▶ TASK TO CARRY OUT: In the records below, begin at the line containing "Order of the" and end at the line containing "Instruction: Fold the"; quote every line in that span exactly, including both boundary lines, and no others.

Data excerpts

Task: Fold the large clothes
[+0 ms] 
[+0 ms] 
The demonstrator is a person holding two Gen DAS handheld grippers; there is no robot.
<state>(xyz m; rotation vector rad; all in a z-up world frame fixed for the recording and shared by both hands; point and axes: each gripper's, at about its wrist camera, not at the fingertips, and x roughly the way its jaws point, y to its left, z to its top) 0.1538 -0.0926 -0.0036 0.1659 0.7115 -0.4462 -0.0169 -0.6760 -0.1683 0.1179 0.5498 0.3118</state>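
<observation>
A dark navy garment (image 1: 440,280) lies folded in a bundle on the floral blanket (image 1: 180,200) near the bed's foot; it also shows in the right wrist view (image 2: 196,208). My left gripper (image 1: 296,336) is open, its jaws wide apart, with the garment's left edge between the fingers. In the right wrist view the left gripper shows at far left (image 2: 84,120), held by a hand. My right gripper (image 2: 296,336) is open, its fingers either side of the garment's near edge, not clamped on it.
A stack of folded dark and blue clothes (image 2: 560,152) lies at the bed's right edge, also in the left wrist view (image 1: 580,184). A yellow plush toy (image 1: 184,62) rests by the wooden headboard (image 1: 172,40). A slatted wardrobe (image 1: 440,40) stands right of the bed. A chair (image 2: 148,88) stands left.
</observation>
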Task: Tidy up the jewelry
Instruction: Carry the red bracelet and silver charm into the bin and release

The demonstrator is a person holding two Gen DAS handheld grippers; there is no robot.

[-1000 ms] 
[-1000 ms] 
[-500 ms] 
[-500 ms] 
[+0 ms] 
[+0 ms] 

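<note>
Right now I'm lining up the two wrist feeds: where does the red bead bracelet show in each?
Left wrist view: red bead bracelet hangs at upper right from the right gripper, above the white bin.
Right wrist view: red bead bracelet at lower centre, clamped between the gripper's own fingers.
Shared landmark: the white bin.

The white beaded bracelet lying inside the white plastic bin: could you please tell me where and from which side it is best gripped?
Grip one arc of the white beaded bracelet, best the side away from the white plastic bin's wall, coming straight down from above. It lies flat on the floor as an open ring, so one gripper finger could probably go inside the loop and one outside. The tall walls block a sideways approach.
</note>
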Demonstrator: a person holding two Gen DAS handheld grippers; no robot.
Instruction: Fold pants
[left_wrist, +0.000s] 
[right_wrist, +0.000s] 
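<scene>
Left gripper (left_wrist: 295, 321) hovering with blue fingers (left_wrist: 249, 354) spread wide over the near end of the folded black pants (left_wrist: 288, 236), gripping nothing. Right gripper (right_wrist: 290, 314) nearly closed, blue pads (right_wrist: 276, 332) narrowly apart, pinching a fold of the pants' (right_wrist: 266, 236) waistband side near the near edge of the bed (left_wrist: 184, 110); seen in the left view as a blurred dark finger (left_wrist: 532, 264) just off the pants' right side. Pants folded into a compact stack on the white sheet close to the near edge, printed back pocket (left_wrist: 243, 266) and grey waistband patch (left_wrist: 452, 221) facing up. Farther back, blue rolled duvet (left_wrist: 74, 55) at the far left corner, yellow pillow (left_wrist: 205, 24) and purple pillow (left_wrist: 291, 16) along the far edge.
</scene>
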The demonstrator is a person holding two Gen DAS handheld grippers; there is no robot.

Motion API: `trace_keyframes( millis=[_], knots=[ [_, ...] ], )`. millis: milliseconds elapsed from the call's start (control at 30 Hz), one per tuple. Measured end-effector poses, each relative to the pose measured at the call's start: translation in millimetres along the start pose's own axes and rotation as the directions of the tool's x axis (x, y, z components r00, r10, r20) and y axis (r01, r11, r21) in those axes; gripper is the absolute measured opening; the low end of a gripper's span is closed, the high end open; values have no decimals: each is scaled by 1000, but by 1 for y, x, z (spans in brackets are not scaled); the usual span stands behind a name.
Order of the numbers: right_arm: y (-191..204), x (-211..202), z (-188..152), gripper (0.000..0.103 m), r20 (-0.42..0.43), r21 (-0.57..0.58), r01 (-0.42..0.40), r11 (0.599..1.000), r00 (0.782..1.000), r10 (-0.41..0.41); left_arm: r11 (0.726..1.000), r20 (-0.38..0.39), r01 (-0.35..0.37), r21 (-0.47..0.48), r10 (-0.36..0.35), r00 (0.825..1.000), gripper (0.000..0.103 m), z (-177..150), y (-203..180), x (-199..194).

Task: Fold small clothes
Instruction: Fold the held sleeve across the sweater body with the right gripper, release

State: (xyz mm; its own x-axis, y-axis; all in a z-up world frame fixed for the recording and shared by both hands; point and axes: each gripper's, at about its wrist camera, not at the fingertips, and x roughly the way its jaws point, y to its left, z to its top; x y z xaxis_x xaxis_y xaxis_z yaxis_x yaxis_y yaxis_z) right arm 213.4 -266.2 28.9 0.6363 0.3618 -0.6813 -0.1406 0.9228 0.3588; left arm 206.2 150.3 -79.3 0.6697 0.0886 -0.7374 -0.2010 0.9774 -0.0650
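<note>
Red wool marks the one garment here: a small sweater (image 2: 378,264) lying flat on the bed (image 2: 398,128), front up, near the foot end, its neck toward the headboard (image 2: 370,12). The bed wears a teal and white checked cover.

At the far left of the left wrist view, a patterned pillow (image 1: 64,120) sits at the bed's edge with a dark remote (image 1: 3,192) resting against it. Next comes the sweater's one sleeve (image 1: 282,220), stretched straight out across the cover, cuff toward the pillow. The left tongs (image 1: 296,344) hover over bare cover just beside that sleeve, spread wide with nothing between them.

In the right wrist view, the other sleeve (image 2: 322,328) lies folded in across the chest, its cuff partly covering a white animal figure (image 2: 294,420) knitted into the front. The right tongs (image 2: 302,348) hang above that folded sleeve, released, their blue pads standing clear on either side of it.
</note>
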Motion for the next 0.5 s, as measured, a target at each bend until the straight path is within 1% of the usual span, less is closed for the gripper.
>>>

▶ TASK RESPONSE:
Order of the numbers: right_arm: y (-191..204), x (-211..202), z (-188..152), gripper (0.000..0.103 m), r20 (-0.42..0.43), r21 (-0.57..0.58), r01 (-0.42..0.40), r11 (0.599..1.000), r00 (0.782..1.000), r10 (-0.41..0.41); left_arm: r11 (0.726..1.000), r20 (-0.38..0.39), r01 (-0.35..0.37), r21 (-0.47..0.48), r10 (-0.36..0.35), r00 (0.825..1.000), gripper (0.000..0.103 m), z (-177..150), y (-203..180), x (-199..194).

Task: Fold small clothes
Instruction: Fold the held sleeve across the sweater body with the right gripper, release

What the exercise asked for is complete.